For the reasons above stated we hold that the only claims audited and allowed by the board of town auditors at its three meetings aforesaid, the same being the only-meetings at which the board audited and allowed claims, and which were properly certified to the town clerk and by the town clerk to the county clerk, were as follows: (x) The amount of claims allowed at the meeting of the board of town auditors on March 25, 1930, totaling $6716.52, the same being for miscellaneous claims allowed by the board in the amount of $1462.26 and the claim for judgment of the First National Bank of Carmi in the sum of $5254.26; (2) the amount of claims audited and allowed at the meeting of the board of town auditors on September 2, 1930, the same being $1200.85, the total of all of the claims allowed at the two meetings being $7917.37; and (3) $2083.36, which sum was conceded by appellant to be the correct amount audited and allowed by the board of town auditors at its meeting of September 9, 1930, and to the taxes on which sum appellant filed no objections.
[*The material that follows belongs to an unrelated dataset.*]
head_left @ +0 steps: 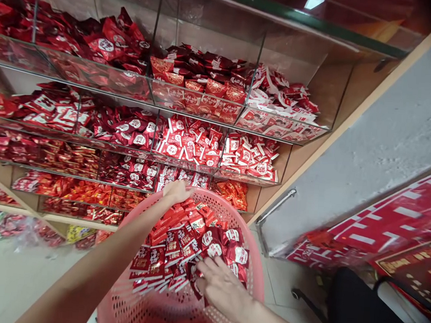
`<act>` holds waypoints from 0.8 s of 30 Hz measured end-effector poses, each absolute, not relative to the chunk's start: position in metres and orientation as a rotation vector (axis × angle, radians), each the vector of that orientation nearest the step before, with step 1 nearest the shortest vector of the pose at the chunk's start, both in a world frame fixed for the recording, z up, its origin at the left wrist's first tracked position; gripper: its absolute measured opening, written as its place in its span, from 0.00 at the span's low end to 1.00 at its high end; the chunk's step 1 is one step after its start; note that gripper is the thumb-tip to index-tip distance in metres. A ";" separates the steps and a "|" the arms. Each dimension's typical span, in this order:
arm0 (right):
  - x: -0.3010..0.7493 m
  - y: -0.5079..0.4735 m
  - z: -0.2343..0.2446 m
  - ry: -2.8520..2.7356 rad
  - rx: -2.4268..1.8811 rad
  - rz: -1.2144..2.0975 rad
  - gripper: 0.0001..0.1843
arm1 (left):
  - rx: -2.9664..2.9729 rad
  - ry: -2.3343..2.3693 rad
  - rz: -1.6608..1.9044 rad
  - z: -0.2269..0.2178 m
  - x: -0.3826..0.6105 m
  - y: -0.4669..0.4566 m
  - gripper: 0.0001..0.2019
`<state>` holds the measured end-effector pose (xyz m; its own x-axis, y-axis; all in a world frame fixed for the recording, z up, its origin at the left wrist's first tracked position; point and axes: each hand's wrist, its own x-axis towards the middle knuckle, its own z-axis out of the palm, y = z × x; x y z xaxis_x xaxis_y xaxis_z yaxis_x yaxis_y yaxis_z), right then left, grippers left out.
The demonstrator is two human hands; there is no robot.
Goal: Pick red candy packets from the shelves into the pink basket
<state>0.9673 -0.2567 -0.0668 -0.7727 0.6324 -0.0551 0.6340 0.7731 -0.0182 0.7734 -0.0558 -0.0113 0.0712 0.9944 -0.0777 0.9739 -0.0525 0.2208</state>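
The left hand (pixel 175 190) is laid on the far rim of a pink perforated plastic basket (pixel 231 206), its fingers curled over the edge and clenched there. The right hand (pixel 222 288) is pressed into a heap of red foil sachets (pixel 181 242) lying inside the basket. Its fingers (pixel 203 270) are spread; whether a sachet is pinched at the tips cannot be told. The basket is held close before a tiered glass display bin (pixel 205 97) stocked with red-packaged sachets, sorted by print. Red printed banners (pixel 390 226) are seen at right, near a black chair (pixel 359 311). A tiled floor (pixel 18 276) is visible below the bins.
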 end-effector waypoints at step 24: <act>0.945 -0.253 -0.105 3.063 0.951 -0.328 0.09 | 2.157 1.966 0.168 -0.015 0.785 -0.052 0.33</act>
<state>0.9455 -0.2533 -0.1050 -0.8228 0.5680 0.0185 0.5512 0.8055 -0.2175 0.7848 -0.0520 -0.0151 0.0996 0.9931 -0.0617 0.9683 -0.0825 0.2360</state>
The total amount of all of the sums on which taxes were properly and legally extended by the county clerk was $10,000.73. The objections of appellant'were to all the tax extended at a fate in excess of twenty-six cents on the $100 assessed valuation, and the record shows that of the taxes so extended and objected to a part was unauthorized and illegal, as above shown.

It is contended by the collector that since the record does not show the assessed value of appellant’s property in Emma township or the amount of town tax extended on such property it does not show that any illegal or unauthorized taxes were extended against such property. The delinquent list in the record shows $1544.40 due from appellant as tax in Emma township. The uncontradicted testimony of the county clerk is that taxes were extended *284at a rate of $1.54 per $100 assessed valuation on all the property in Emma township as the town tax of that township. The objections of appellant were to all the tax extended at a rate in excess of twenty-six cents on the $100 assessed valuation, and the record shows that of the taxes so extended and objected to, a part was unauthorized and illegal.

The judgment of the county court is reversed and the cause remanded, with directions to sustain the objections of appellant to that part of all taxes extended for Emma township at a rate in excess of a rate which, when applied to all the taxable property of that township, would raise the sum of $10,000.73.

Reversed and remanded, with directions.